Past Reviews

Broadway Reviews

Oh, Mary!

Theatre Review by Howard Miller - July 11, 2024

Oh, Mary! by Cole Escola. Directed by Sam Pinkleton. Set design by dots. Costume design by Holly Pierson. Lighting design by Cha See. Sound design by Daniel Kluger & Drew Levy. Wig design by Leah J. Loukas. Music by Daniel Kluger. Arrangements by David Dabbon.
Cast: Cole Escola, Conrad Ricamora, James Scully, Bianca Leigh, and Tony Macht
Theater: Lyceum Theatre, 149 W 45th St.

Conrad Ricamora Cole Escola, and Bianca Leigh
Photo by Emilio Madrid
Say you had managed to pull off a consummate fusion of talent and good fortune to become the darling of the 2023-24 Off-Broadway season with a queer-centric, campy, and raucous comedy that would wind up having a twice-extended, sold-out run in the West Village. And then, suddenly, you have the opportunity to take the whole kit and caboodle uptown to Broadway. Whaddaya do? Do you pull back on some of the gross-out jokes and potty-mouth dialog, bring in some big name actors to lure in audiences willing to fork over as much as $300-plus per ticket, spiffy up the set design, and/or pad the script to stretch out its 80-minute run time? Well, in the case of Cole Escola's Oh, Mary!, opening tonight at the Lyceum Theatre, it's none-of-the-above. You simply lean in on what worked so well downtown and go for the gold on your own terms.

And what works? Pretty much everything in the bonkers yet clever-as-hell affair that is Oh, Mary!, a farcical concoction you might think of as an inspired blend of a Charles Busch spoofy melodrama and a dip of the ladle into the world of Trey Parker and Matt Stone (rowdier than The Book of Mormon though; more like their film "South Park: Bigger, Longer & Uncut"). Serve with an unexpected dollop of female empowerment, and you're in for quite a party.

Your hostess is an off-kilter, alcoholic, foul-tempered and equally foul-mouthed 19th century politician's wife. You might have heard of her: Mary Todd Lincoln, married to the guy with the beard and top hat (Conrad Ricamora). Mary is the role that Escola has made their own, and one that they (Escola's preferred pronoun) embrace within the broadest extremes of slapstick while managing to incorporate a surprising touch of vulnerability.

I say "surprising," because Mary does not present as a sympathetic character. She truly is a piece of work, mean-spirited and completely self-absorbed (what Civil War, and why should she even care?). She is an equal-opportunity offender, turning viciously on the closest she has to friends, like her companion/chaperone (Bianca Leigh) and the handsome guy (James Scully) whom her husband has enlisted to keep her occupied with acting lessons.

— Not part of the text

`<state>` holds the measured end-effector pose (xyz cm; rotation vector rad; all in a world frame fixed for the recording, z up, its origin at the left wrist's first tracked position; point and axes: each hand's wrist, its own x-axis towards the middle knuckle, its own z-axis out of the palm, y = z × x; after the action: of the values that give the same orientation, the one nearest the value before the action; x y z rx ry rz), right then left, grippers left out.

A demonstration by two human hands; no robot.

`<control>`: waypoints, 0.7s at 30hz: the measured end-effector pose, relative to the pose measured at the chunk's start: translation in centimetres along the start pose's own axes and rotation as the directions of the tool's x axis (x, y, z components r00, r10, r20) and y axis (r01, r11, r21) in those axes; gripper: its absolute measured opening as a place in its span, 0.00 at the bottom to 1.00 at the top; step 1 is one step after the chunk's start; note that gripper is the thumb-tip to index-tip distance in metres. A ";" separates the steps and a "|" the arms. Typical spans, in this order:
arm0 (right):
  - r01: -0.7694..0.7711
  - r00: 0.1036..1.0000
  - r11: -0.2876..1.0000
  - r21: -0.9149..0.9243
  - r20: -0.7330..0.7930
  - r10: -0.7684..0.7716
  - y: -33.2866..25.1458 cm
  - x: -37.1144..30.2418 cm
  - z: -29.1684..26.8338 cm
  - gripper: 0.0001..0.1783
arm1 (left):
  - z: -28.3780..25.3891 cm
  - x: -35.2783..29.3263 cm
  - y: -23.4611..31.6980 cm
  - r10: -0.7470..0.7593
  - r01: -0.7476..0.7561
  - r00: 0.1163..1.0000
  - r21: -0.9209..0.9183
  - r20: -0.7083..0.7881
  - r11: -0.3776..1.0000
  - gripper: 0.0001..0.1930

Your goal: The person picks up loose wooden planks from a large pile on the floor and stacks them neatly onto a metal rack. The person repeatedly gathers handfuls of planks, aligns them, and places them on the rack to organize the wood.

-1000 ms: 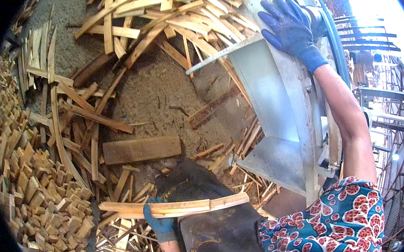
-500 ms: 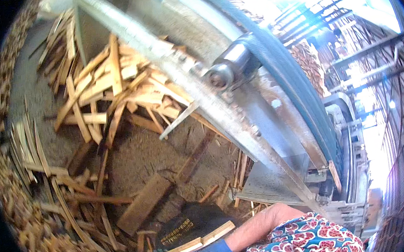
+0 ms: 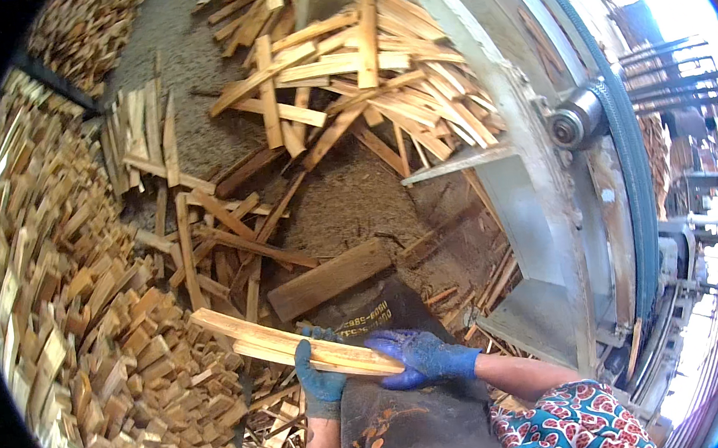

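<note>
A big stack of short, rough-cut wood blocks [image 3: 85, 337] fills the left side, pale and splintery. To the right rises a grey metal machine frame [image 3: 544, 172] with a round pulley [image 3: 570, 126] and a dark belt [image 3: 629, 155] curving along its edge. Between them lies a sawdust-covered floor [image 3: 348, 199], strewn with a loose heap of thin offcut slats [image 3: 362, 77]; a bare strip runs down the middle. A thick brown plank [image 3: 330, 279] lies flat there, just above a dark apron [image 3: 412, 417] on the person's lap.

A bundle of long, flat, pale wood strips [image 3: 288, 343] sits across the lap, its long axis running from upper left down to lower right. The left hand [image 3: 320, 379], in a blue textured glove, curls around the bundle from below near its middle. The right hand [image 3: 424, 356], gloved alike, is closed on the lower right end.
</note>
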<state>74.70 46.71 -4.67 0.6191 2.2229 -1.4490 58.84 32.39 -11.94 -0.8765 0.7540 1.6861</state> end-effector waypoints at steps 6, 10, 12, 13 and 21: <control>0.067 0.968 0.954 0.291 0.214 -0.133 -3.1 3.5 -3.5 0.47 | 4.2 -2.2 3.4 0.294 -0.288 0.950 -0.070 0.100 0.955 0.25; 0.023 0.967 0.973 0.229 0.240 -0.079 -4.7 5.6 -9.7 0.46 | 10.7 -2.1 5.6 0.287 -0.287 0.947 -0.021 0.148 0.958 0.32; -0.012 0.960 0.972 0.236 0.274 -0.055 -6.6 7.3 -13.2 0.46 | 13.8 -0.6 7.4 0.317 -0.311 0.917 -0.062 0.242 0.948 0.35; -0.028 0.957 0.971 0.236 0.287 -0.042 -7.0 8.1 -15.1 0.46 | 15.2 0.2 8.4 0.363 -0.360 0.900 -0.061 0.242 0.931 0.35; -0.050 0.890 0.998 0.025 0.455 0.033 -4.5 16.8 -28.5 0.41 | 25.2 5.1 17.2 0.560 -0.550 0.822 -0.118 0.099 0.827 0.40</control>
<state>55.63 73.74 -0.10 0.2919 1.8086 -1.4399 36.57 51.24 -1.69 -0.6212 0.9120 2.2851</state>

The one thing that allows us to feel some degree of sympathy for Mary is the fact that her husband is often nastier than she, with Ricamora, under the frenetic-paced direction of Sam Pinkleton, doubling down on his domineering portrayal of Abe as the two go at it like a crazed Punch and Judy.

More than anything, Mary is bored beyond endurance at being holed up in the White House and longs to pursue her dream of being a cabaret performer, an idea that is cruelly ridiculed and quashed by her controlling husband, who devises the acting lessons to keep her out of the way. Meanwhile, Abe revels in his own fantasies with a mix of gleeful self-indulgence and a sense of closeted shame as he pursues his sexual satisfaction with a male aide (Tony Macht), so that the Lincoln White House suggests a variation on the Clinton/Lewinsky scandal. (Ricamora also throws a bit of Richard Nixon into his portrayal, making him even more of the villain vis-à-vis Mary.)

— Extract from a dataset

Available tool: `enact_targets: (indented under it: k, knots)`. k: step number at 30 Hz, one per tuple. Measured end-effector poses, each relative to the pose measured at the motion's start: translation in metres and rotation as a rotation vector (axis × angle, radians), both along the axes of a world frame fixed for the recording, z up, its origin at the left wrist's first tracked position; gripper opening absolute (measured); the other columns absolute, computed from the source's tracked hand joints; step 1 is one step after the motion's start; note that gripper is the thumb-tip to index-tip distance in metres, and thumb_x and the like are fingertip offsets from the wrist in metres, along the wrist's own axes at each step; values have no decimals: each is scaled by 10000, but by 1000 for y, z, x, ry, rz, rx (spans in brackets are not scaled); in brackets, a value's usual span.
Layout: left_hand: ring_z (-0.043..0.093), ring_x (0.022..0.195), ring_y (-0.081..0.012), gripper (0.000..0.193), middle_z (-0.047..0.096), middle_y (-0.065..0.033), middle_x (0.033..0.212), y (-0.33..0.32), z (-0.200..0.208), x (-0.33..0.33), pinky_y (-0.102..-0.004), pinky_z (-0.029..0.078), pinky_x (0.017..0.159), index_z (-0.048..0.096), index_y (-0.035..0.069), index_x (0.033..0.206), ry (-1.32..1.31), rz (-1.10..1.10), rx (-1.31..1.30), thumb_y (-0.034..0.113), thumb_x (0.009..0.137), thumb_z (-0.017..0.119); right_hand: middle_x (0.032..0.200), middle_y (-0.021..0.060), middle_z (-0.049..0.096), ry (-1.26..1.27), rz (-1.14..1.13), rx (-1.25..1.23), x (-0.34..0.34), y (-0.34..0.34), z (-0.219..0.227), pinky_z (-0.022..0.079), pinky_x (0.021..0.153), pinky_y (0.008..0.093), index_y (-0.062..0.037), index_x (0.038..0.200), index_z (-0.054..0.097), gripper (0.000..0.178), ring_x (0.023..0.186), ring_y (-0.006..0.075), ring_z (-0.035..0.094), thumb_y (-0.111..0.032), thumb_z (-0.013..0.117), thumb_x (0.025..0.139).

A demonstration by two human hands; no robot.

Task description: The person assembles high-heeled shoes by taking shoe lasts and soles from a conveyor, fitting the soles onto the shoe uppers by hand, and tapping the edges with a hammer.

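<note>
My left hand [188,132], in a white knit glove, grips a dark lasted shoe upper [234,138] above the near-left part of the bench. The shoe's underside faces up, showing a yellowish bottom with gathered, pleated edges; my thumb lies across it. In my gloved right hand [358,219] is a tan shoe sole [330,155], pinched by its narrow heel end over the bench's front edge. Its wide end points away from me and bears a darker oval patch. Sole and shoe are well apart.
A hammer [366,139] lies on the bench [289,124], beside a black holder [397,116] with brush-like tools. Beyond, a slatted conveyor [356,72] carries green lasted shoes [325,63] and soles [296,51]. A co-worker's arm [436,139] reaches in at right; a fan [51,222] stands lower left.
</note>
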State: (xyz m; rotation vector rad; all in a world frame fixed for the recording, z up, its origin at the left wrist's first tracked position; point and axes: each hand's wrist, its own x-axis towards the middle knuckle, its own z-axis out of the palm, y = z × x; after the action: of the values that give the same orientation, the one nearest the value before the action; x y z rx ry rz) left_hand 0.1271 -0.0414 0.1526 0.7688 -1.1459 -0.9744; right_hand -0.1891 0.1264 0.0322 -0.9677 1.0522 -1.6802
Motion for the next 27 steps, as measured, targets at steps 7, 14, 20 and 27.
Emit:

Things start to change for Mary when she allows herself to believe her acting coach actually cares for her, and that she may yet escape the prison of her restrictive life. How this all plays out gives Oh, Mary! a number of smartly crafted and rewarding twists and turns as things move toward its most satisfying resolution.

Beyond the wild and crazy ride that is the play's content, along with the perfect comic timing of its polished performances, the production is blessed with excellent design elements, from the deliberately unfussy sets by the collective known as dots, to the flouncy take on period costumes by Holly Pierson, to the wonderful selection and use of music before, during, and at the end of the evening. Who knows how long this party will last, but by sticking steadfastly to its downtown vibe, Oh, Mary! has the makings of a genuine Broadway crowd-pleaser.